This guide is most accurate for the 2002-2004 Ford Focus SVT Zetec interference motor with VCT, however it can be adapted for use with all 1998-2004 Zetec motors. This must be changed preemptively to avoid engine damage on interference motors, and forums recommend replacement at 90,000 miles. Careful care must be taken to follow proper procedure, failure could result in serious engine damage. This is a very involved repair, and if you are not familiar with car repair seriously consider having this professionally installed. Always wear safety glasses, ensure the battery is disconnected, and the vehicle is properly supported while working. Attached is the PDF guide I followed to complete this repair.


    • Always disconnect the negative battery terminal before beginning to work

    • A 10mm wrench makes quick work of the battery connector

  2. Jack up the car
    • Jack up the car

    • When looking for safe jack points, refer to the owner's manual

    • Always use jack stands to support the vehicle!

    • Remove the four lug nuts holding on the tire.

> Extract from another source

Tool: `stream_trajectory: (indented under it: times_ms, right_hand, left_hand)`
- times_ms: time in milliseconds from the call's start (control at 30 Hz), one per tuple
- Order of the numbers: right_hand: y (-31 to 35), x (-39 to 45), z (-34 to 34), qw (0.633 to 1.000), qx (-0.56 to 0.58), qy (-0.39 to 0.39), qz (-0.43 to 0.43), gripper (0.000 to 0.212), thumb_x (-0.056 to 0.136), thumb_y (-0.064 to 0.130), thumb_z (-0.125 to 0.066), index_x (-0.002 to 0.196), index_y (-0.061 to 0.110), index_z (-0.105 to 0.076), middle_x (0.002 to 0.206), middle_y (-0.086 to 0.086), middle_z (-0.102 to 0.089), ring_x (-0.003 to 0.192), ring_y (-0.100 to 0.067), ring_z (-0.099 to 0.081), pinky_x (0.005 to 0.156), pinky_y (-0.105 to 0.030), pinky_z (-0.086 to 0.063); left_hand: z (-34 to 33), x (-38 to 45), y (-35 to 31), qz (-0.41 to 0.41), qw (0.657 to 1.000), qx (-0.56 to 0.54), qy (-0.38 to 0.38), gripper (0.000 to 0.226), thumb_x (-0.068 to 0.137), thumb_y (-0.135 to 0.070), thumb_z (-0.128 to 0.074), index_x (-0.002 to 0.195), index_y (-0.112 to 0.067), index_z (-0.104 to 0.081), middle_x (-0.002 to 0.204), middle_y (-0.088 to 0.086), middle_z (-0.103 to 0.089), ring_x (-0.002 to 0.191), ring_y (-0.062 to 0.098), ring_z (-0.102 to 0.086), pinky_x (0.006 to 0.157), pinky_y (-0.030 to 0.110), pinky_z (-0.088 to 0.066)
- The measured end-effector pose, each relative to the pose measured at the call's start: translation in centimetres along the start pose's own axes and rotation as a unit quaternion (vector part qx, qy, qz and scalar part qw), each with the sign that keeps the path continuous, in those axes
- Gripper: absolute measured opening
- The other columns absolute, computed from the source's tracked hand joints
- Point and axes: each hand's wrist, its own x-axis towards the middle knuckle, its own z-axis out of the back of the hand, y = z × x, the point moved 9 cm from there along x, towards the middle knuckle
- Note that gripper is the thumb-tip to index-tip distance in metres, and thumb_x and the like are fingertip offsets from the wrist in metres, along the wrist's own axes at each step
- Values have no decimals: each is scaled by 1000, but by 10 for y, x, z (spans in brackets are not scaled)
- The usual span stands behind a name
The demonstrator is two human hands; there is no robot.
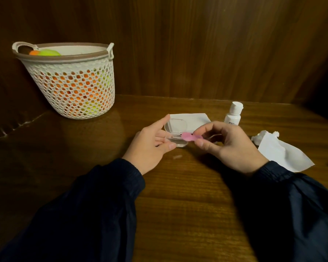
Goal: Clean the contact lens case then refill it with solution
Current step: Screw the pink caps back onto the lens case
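Head view: left hand (pixel 151 142) steadies the clear case (pixel 176 133), fingers relaxed; right hand (pixel 227 144) pinches the pink insert (pixel 190 138); likely cleaning stage; next, wipe it with tissue (pixel 284 150).

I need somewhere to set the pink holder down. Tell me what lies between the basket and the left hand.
The head view shows only bare wooden table between the basket and the left hand; nothing lies on that stretch.
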Motion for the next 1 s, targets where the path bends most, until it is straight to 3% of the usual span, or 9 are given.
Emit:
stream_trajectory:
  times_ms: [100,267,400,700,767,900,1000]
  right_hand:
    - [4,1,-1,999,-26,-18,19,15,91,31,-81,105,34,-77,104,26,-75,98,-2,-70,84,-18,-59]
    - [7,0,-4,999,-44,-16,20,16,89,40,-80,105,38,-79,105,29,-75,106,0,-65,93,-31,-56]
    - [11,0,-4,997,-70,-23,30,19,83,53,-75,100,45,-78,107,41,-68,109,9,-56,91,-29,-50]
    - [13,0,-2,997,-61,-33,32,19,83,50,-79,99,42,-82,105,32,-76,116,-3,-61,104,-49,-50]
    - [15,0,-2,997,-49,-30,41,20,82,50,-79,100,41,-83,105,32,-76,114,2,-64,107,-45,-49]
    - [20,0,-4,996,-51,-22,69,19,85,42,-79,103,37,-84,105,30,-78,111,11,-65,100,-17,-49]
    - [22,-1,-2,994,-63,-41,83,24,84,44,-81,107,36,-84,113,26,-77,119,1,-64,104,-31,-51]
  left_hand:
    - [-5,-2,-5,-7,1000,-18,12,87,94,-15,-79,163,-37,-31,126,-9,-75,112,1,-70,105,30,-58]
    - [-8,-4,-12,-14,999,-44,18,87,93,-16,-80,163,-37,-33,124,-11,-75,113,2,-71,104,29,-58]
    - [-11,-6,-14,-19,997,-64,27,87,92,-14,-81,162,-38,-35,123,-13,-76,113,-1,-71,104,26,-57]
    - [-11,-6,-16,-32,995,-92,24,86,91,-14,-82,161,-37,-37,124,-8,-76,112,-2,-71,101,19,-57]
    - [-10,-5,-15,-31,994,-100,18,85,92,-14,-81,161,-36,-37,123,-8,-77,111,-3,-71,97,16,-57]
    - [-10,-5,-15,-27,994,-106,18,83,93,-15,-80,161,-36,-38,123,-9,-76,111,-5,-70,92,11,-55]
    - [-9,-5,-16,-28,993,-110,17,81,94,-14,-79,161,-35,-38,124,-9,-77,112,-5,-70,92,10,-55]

They are a 19mm

    • There are 2 snaps and one screw holding on the splash shield

      • The top two are a Phillips #2 located directly behind the tire

      • The one attached to the bumper is a Torx

    • Pull back the splash guard for better visibility

    • There is a cover protecting the Accessory Belt

    • There are two 10mm bolts holding this splash guard on, one in the front and one in the back

    • Relocate the coolant overflow and power steering resevoirs

    • There is one 10mm bolt holding the coolant overflow reservoir to the frame

    • There is a snap tab located behind the coolant overflow reservoir holding it in place

    • The power steering reservoir will just lift out

    • Both can be pulled gently to the side

    • There are four 8mm bolts holding down the spark plug cover

    • Gently lift it out of the way

    • The connector for the VCT Solenoid will need to be unplugged

    • There is a small metal tab holding the connector on

      • Use a screwdriver to pry upward on the metal tab or squeeze the metal tab and pull upward to remove it.

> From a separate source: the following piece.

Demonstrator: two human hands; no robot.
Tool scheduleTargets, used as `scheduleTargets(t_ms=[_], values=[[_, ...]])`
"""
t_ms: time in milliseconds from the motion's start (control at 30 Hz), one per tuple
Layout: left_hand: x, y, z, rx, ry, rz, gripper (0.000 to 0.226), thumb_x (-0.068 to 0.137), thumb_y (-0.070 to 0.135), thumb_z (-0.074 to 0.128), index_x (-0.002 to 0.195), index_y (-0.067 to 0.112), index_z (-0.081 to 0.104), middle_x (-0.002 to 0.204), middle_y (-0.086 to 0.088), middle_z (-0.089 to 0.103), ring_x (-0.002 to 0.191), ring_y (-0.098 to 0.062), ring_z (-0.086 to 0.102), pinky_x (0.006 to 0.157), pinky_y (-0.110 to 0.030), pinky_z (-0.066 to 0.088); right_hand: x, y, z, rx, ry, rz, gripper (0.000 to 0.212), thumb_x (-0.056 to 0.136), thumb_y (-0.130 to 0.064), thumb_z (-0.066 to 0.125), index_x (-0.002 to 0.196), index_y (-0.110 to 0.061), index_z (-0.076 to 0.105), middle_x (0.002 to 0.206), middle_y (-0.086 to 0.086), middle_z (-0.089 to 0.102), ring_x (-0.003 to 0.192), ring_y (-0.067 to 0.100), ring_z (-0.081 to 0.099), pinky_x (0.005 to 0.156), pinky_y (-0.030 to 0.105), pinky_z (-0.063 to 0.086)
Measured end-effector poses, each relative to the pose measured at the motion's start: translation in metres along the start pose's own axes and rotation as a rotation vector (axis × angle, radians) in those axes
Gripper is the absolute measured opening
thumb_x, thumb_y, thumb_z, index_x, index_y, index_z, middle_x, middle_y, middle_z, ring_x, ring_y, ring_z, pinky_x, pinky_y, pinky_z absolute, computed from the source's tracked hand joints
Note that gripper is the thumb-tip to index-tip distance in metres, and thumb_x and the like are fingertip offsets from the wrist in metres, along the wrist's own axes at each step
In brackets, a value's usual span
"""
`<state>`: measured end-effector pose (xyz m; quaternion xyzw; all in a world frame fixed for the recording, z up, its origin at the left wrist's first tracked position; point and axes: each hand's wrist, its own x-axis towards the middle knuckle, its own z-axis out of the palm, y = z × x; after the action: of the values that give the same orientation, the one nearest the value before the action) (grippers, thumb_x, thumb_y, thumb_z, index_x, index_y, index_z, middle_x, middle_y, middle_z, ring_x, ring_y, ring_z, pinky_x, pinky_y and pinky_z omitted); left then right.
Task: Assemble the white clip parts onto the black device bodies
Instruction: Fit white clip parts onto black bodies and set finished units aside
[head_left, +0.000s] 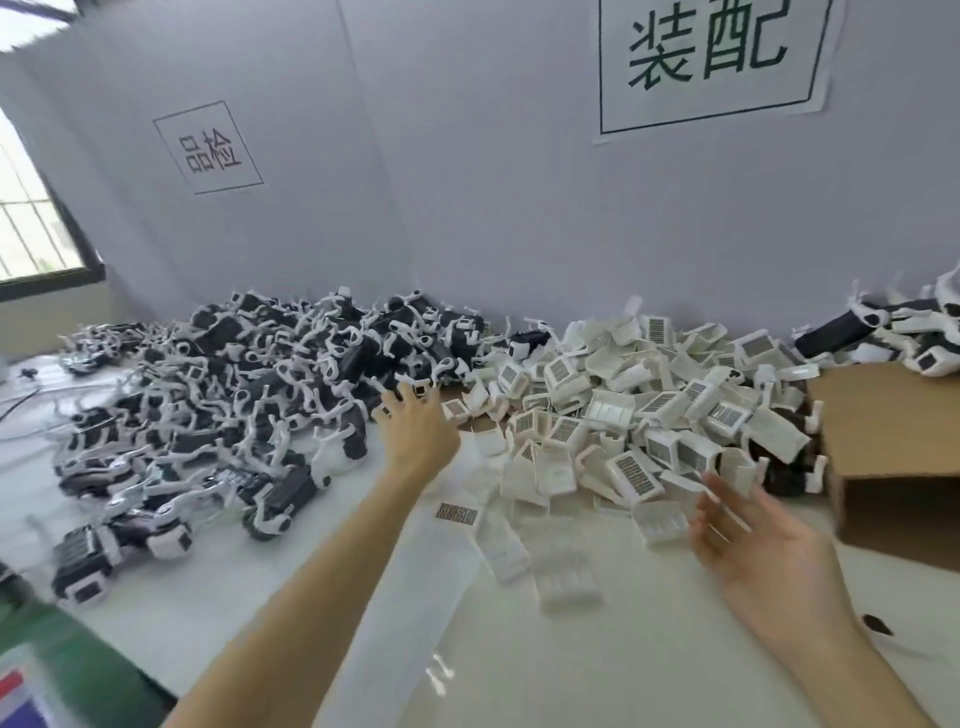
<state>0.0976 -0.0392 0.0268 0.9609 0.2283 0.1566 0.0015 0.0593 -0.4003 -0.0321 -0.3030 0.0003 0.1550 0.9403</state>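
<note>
A few white clip parts (566, 574) lie loose on the near white desk (597, 670), ribbed shells, one strip showing a dark gridded patch. The right hand (758, 551) hovers near right, palm turned up and fingers loosely spread, holding nothing as far as the blur lets me tell. The left hand (418, 428) reaches farther out, arm stretched, fingers fanned wide at the gap between the two heaps, gripping nothing. Beyond the right hand rises the white clip pile (639, 410); to the far left sprawls the heap of black device bodies (249, 395) with white arms. A cardboard box (893, 447) sits at the right, crowding the clips. Behind all, a grey wall carries two printed signs (711, 62).
</note>
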Motion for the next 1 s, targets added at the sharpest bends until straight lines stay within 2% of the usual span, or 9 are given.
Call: scheduleTargets(t_ms=[67, 200, 300, 433, 533, 633, 700, 900, 1000], values=[[0.016, -0.039, 0.008, 0.265, -0.11, -0.087, 0.048, 0.109, 0.042, 0.046, 0.153, 0.024, 0.045, 0.169, -0.026, 0.021, 0.154, -0.052, 0.023, 0.122, -0.07, 0.019, -0.004, 0.001, 0.005, -0.004, 0.005, 0.004, 0.037, 0.1, -0.034, 0.057, 0.103, -0.006, 0.08, 0.089, 0.008, 0.071, 0.073, 0.019, 0.072, 0.065, 0.027, 0.063], [0.023, -0.079, 0.028, 0.496, -0.155, -0.083, 0.041, 0.11, 0.027, 0.045, 0.148, 0.02, 0.057, 0.154, -0.022, 0.044, 0.141, -0.039, 0.045, 0.119, -0.052, 0.033, -0.006, 0.002, 0.009, -0.008, 0.013, -0.004, 0.033, 0.09, -0.033, 0.063, 0.096, -0.007, 0.082, 0.087, 0.008, 0.072, 0.073, 0.019, 0.071, 0.065, 0.027, 0.063], [0.021, -0.068, 0.03, 0.548, -0.031, 0.116, 0.037, 0.105, 0.016, 0.057, 0.141, 0.02, 0.063, 0.146, -0.013, 0.052, 0.135, -0.029, 0.051, 0.118, -0.039, 0.037, -0.005, 0.003, 0.008, -0.029, 0.02, -0.024, 0.032, 0.088, -0.034, 0.064, 0.093, -0.008, 0.084, 0.087, 0.009, 0.073, 0.072, 0.02, 0.071, 0.065, 0.027, 0.062], [0.014, -0.032, 0.018, 0.534, 0.136, 0.458, 0.044, 0.096, 0.008, 0.067, 0.138, 0.023, 0.065, 0.144, -0.008, 0.053, 0.139, -0.028, 0.045, 0.125, -0.041, 0.025, -0.006, 0.003, 0.008, -0.044, 0.035, 0.002, 0.033, 0.088, -0.035, 0.065, 0.097, -0.009, 0.083, 0.09, 0.009, 0.072, 0.075, 0.021, 0.069, 0.074, 0.03, 0.057], [-0.001, 0.005, -0.001, 0.47, 0.256, 0.619, 0.04, 0.088, 0.004, 0.07, 0.123, 0.024, 0.072, 0.147, -0.009, 0.05, 0.142, -0.029, 0.043, 0.13, -0.053, 0.013, -0.008, 0.004, 0.009, -0.04, 0.044, 0.02, 0.033, 0.09, -0.034, 0.065, 0.103, -0.007, 0.081, 0.089, 0.009, 0.072, 0.075, 0.021, 0.069, 0.065, 0.028, 0.062], [-0.032, 0.038, -0.018, 0.29, 0.477, 0.755, 0.051, 0.063, -0.008, 0.078, 0.107, 0.018, 0.075, 0.127, -0.01, 0.063, 0.116, -0.031, 0.063, 0.116, -0.057, 0.039, -0.013, 0.002, 0.015, -0.069, 0.062, 0.003, 0.036, 0.087, -0.033, 0.066, 0.111, -0.007, 0.076, 0.092, 0.009, 0.072, 0.076, 0.021, 0.07, 0.063, 0.028, 0.061], [-0.055, 0.057, -0.023, 0.028, 0.591, 0.804, 0.061, 0.057, -0.016, 0.075, 0.109, 0.015, 0.074, 0.123, -0.012, 0.066, 0.108, -0.033, 0.065, 0.102, -0.053, 0.049, -0.014, -0.002, 0.02, -0.137, 0.076, -0.028, 0.036, 0.087, -0.031, 0.065, 0.114, -0.009, 0.074, 0.097, 0.01, 0.074, 0.078, 0.02, 0.073, 0.065, 0.028, 0.062], [-0.126, 0.115, -0.016, -0.313, 0.51, 1.115, 0.058, 0.086, -0.01, 0.044, 0.128, 0.023, 0.066, 0.141, -0.009, 0.059, 0.123, -0.031, 0.059, 0.094, -0.043, 0.048, -0.024, -0.027, 0.036, -0.418, -0.001, -0.173, 0.049, 0.093, -0.039, 0.069, 0.135, -0.014, 0.065, 0.119, 0.02, 0.072, 0.119, 0.036, 0.069, 0.098, 0.044, 0.056], [-0.147, 0.13, -0.003, -0.316, 0.469, 1.203, 0.064, 0.086, -0.013, 0.048, 0.137, 0.023, 0.063, 0.147, -0.008, 0.057, 0.127, -0.029, 0.055, 0.097, -0.041, 0.046, -0.03, -0.044, 0.033, -0.641, 0.003, -0.139, 0.044, 0.099, -0.038, 0.068, 0.127, -0.006, 0.072, 0.124, 0.018, 0.073, 0.122, 0.03, 0.068, 0.105, 0.041, 0.053]])
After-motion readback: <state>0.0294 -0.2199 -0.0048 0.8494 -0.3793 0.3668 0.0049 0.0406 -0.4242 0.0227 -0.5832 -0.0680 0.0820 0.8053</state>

      • Be careful not to lose it!

    • The connector will just pull off

    • Pull the wire back out of the way

    • There are four 8mm bolts holding on the upper timing belt cover

    • This exposes the timing blet

    • This belt is cracking, indicating it needs to be replaced

    • Gently twist and pull straight up to remove the spark plug connectors

    • Do not unplug the other side!

    • Pull them gently back out of the way

    • Using a 15mm wrench, rotate the tensioner assembly clockwise releasing tension on the belt

      • A long wrench may make this easier

    • Slip the belt gently off the pulleys and out of the engine bay

    • On reassembly, check your owner's manual for accessory belt routing

    • There are three 13mm bolts holding the water pump pulley to the water pump

      • You can use a strap wrench to prevent the pulley from rotating

      • You can also use a flat head screwdriver to prevent rotation

      • During reassembly, snug the bolts to hand tight, install the accessory belt, then torque down the bolts

    • Gently remove the pulley

    • While it is not necessary to remove the water pump, it is a great time to change it!

    • There is one 13mm bolt holding the idler pulley in place

      • A little finagling may be required to get the pulley out

    • Don't lose the spacer washer on the pulley!

    • There are ten 8mm bolts holding the valve cover down

    • These bolts must be removed from outside to inside, working diagonally

    • On reassembly these bolts must be torqued in two stages, working from inside to outside

    • On the first stage, tighten to 2 Nm

    • On the second stage, tighten to 7 Nm

    • Disconnect the vacuum hose going to the intake

    • It is recommended that you change the valve cover gasket before reassembly

    • Remove the four spark plugs using a 5/8" spark plug socket

    • Using a block of scrap wood between a hydraulic jack and the oil pan, use the jack to support the engine

    • Do not lift the engine! Merely allow it to rest on the jack.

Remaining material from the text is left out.